Disbanding and re-forming
After the drop-out of the last tour, there were hints of Elysia's then current state including their MySpace design removed and Zak's blog entries which included Elysia breaking up. Members including Zak, Steven, and Garrett looked into working together on a new project but nothing surfaced.

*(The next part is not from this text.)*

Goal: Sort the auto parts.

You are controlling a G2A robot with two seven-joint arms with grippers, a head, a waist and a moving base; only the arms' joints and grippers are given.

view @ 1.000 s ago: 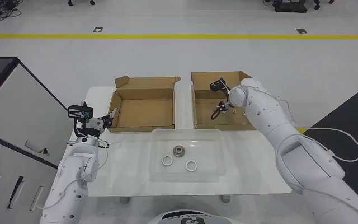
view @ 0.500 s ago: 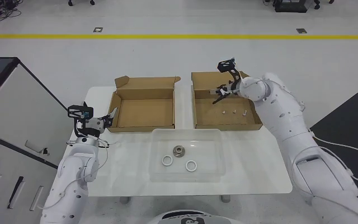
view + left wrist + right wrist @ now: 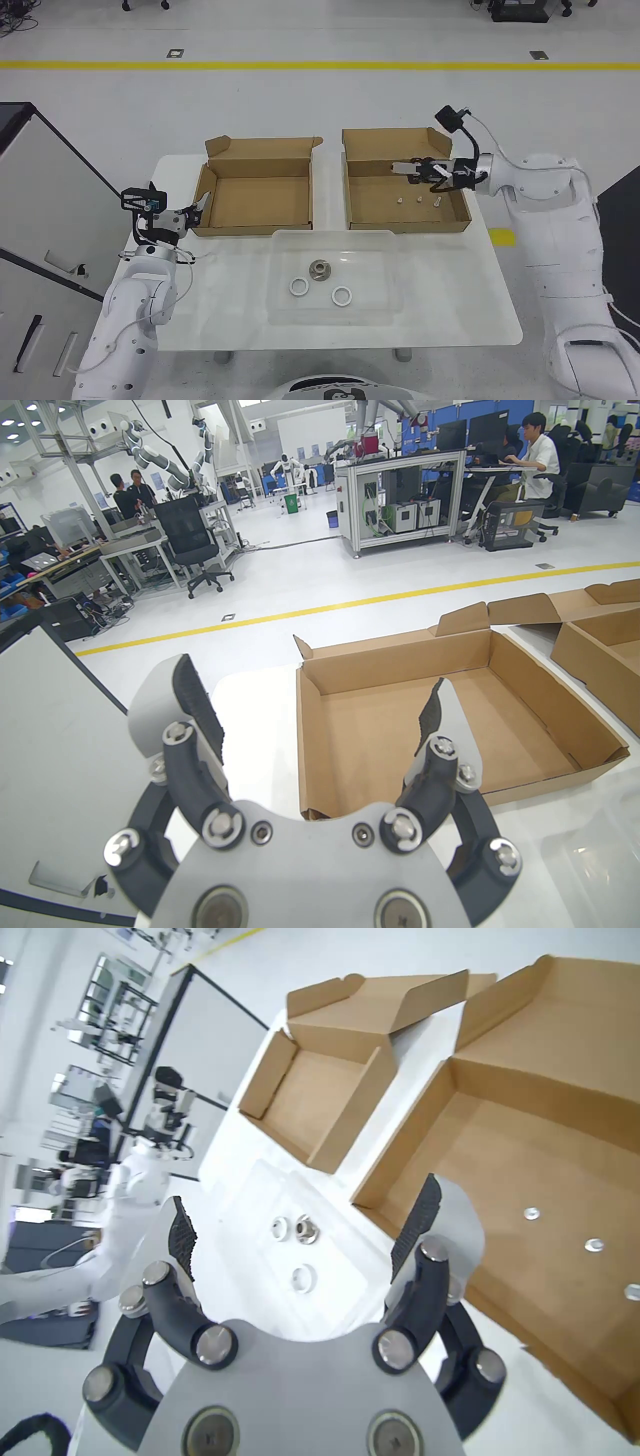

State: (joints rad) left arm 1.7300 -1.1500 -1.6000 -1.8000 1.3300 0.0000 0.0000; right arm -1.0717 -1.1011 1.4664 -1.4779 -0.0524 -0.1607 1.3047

Through many sources, it was confirmed the band had reformed. Plans fell through with the other members, thus putting to rest of any plans of reformation. Zak Vargas would later form black metal outfit VRTRA.

Musical style
Elysia's lyrics cover a wide range of topics, such as homophobia and failed romantic love. The band admits that they sometimes have a hard time accurately portraying the meanings they want to put across, mainly because of "immaturity". For example, the lyrical content of "Incinerate" and "Filthy" has had the band criticized. They have also been banned from playing at venues because of their lyric's graphic violent content. Their sound has encompassed several facets of hardcore and metal.  Their early material, to include Masochist, was of the deathcore style.  Their second and final album, Lion of Judas, was of a style reminiscent of 90s hardcore in its sound; however it continued the band's socially minded lyrical themes, albeit in a more seasoned manner.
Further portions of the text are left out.